The 5¼-inch disk had a large circular hole in the center for the spindle of the drive and a small oval aperture in both sides of the plastic to allow the heads of the drive to read and write the data. The magnetic medium could be spun by rotating it from the middle hole. A small notch on the right hand side of the disk would identify whether the disk was read-only or writable, detected by a mechanical switch or photo transistor above it. Another LED/phototransistor pair located near the center of the disk could detect a small hole once per rotation, called the index hole, in the magnetic disk. It was used to detect the start of each track, and whether or not the disk rotated at the correct speed; some operating systems, such as Apple DOS, did not use index sync, and often the drives designed for such systems lacked the index hole sensor. Disks of this type were said to be soft sector disks. Very early 8-inch and 5¼-inch disks also had physical holes for each sector, and were termed hard sector disks. Inside the disk were two layers of fabric designed to reduce friction between the media and the outer casing, with the media sandwiched in the middle. The outer casing was usually a one-part sheet, folded double with flaps glued or spot-melted together. A catch was lowered into position in front of the drive to prevent the disk from emerging, as well as to raise or lower the spindle.

The 3½-inch disk is made of two pieces of rigid plastic, with the fabric-medium-fabric sandwich in the middle. The front has only a label and a small aperture for reading and writing data, protected by a spring-loaded metal cover, which is pushed back on entry into the drive.

The 3½-inch floppy disk drive automatically engages when the user inserts a disk, and disengages and ejects with the press of a button, or by motor on the .
Enlarge
The 3½-inch floppy disk drive automatically engages when the user inserts a disk, and disengages and ejects with the press of a button, or by motor on the Apple Macintosh.

The reverse has a similar covered aperture, as well as a hole to allow the spindle to connect into a metal plate glued to the media. Two holes, bottom left and right, indicate the write-protect status and high-density disk correspondingly, a hole meaning protected or high density, and a covered gap meaning write-enabled or low density. (Incidentally, the write-protect and high-density holes on a 3½-inch disk are spaced exactly as far apart as the holes in punched A4 paper (8 cm), allowing write-protected floppies to be clipped into European ring binders.) A notch top right ensures that the disk is inserted correctly, and an arrow top left indicates the direction of insertion. The drive usually has a button that, when pressed, will spring the disk out at varying degrees of force. Some would barely make it out of the disk drive; others would shoot out at a fairly high speed. In a majority of drives, the ejection force is provided by the spring that holds the cover shut, and therefore the ejection speed is dependent on this spring. In PC-type machines, a floppy disk can be inserted or ejected manually at any time (evoking an error message or even lost data in some cases), as the drive is not continuously monitored for status and so programs can make assumptions that don't match actual status (ie, disk 123 is still in the drive and has not been altered by any other agency). With Apple Macintosh computers, disk drives are continuously monitored by the OS; a disk inserted is automatically searched for content and one is ejected only when the software agrees the disk should be ejected. This kind of disk drive (starting with the slim "Twiggy" drives of the late Apple "Lisa") does not have an eject button, but uses a motorized mechanism to eject disks; this action is triggered by the OS software (e.g. the user dragged the "drive" icon to the "trash can" icon). Should this not work (as in the case of a power failure or drive malfunction), one can insert a straight-bent paperclip into a small hole at the drive's front, thereby forcing the disk to eject (similar to that found on CD/DVD drives).

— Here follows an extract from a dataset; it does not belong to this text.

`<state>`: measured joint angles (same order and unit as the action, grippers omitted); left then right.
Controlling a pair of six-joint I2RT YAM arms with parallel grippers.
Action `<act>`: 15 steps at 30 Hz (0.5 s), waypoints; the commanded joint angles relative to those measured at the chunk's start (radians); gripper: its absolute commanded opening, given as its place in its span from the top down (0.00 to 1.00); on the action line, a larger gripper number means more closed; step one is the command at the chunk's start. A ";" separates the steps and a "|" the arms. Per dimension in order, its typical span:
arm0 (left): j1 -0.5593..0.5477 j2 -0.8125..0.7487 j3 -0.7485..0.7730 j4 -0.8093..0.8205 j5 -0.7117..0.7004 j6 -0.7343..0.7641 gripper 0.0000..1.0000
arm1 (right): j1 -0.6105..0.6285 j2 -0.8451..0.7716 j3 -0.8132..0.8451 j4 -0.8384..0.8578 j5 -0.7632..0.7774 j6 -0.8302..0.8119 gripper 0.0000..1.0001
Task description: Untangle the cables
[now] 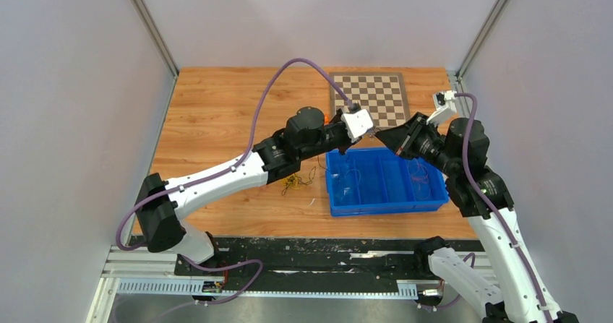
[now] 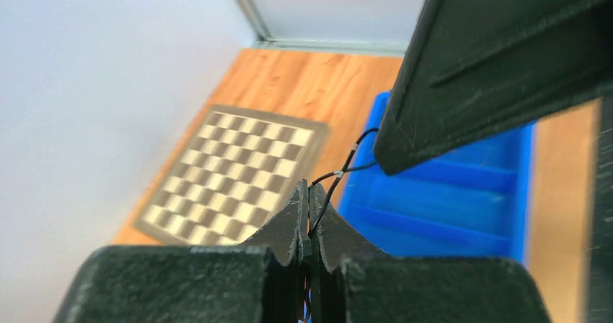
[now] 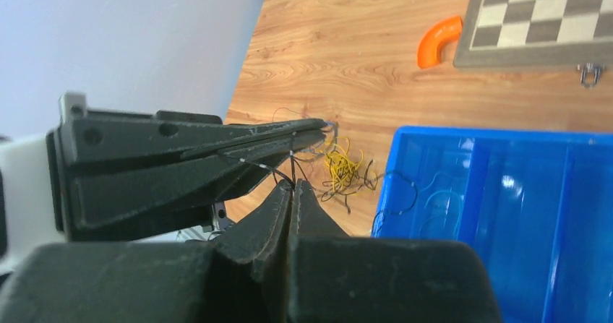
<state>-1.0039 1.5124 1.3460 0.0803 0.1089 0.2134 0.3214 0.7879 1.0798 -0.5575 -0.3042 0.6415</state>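
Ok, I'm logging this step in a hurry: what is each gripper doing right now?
Left gripper: shut, pinching a thin black cable.
Right gripper: shut, pinching what looks like the same black cable.

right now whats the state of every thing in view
left gripper, shut on black wire
right gripper, shut on same wire
black wire, pinched by both grippers, lifted
tangle, knotted, on table
bin, upright, few loose wires inside
chessboard, flat on table
orange elbow, lying beside chessboard
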 commanded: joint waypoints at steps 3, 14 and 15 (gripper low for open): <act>-0.015 -0.086 -0.120 0.260 -0.169 0.513 1.00 | -0.044 0.014 -0.019 -0.114 -0.028 0.182 1.00; -0.004 -0.161 -0.061 0.080 0.015 0.436 1.00 | -0.075 -0.024 0.086 0.086 -0.319 -0.228 0.45; 0.012 -0.157 -0.013 -0.069 0.115 0.348 1.00 | -0.075 -0.050 0.097 0.085 -0.305 -0.348 0.28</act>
<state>-1.0283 1.4082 1.1294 0.2783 0.0452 0.8314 0.2489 0.8078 1.0714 -0.5934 -0.5293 0.7010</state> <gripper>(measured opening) 0.007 0.473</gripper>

The 3-inch disk bears a lot of similarity to the 3½-inch type, with some unique and somehow curious features. One example is the rectangular-shaped plastic casing, almost taller than a 3½-inch disk, but narrower, and more than twice as thick, almost the size of a standard compact audio cassette. This made the disk look more like a greatly oversized present day memory card or a standard PCMCIA notebook expansion card, rather than a floppy disk. Despite the size, the actual 3-inch magnetic-coated disk occupied less than 50 per cent of the space inside the casing, the rest being used by the complex protection and sealing mechanisms implemented on the disks. Such mechanisms were largely responsible for the thickness, length and high costs of the 3-inch disks. On the Amstrad machines the disks were typically flipped over to use both sides, as opposed to being truly double-sided. Double-sided mechanisms were available, but rare.

Compatibility

In general, different physical sizes of floppy disks are incompatible by definition, and disks can only be loaded on the correct size of drive. There were some drives available with both 3½-inch and 5¼-inch slots that were popular in the transition period between the sizes.

However there are many more subtle incompatibilities within each form factor. Consider, for example the following Apple/IBM 'schism': Apple Macintosh computers can read, write and format IBM PC-format 3½-inch diskettes, provided suitable software is installed. However, many IBM-compatible computers use floppy disk drives that are unable to read (or write) Apple-format disks. For details on this, see the section "More on floppy disk formats".

Within the world of IBM-compatible computers, the three densities of 3½-inch floppy disks are partly compatible. Higher density drives are built to read, write and even format lower density media without problems, provided the correct media is used for the density selected. However, if by whatever means a diskette is formatted at the wrong density, the result is a substantial risk of data loss due to magnetic mismatch between oxide and the drive head's writing attempts.

The situation was even more complex with 5¼-inch diskettes. The head gap of a 1200 KB drive is shorter than that of a 360 KB drive, but will format, read and write 360 KB diskettes with apparent success. A blank 360 KB disk formatted and written on a 1200 KB drive can be taken to a 360 KB drive without problems, similarly a disk formatted on a 360 KB drive can be used on a 1200 KB drive. But a disk written on a 360 KB drive and updated on a 1200KB drive becomes permanently unreadable on any 360 KB drive, owing to the incompatibility of the track widths. There are several other 'bad' scenarios.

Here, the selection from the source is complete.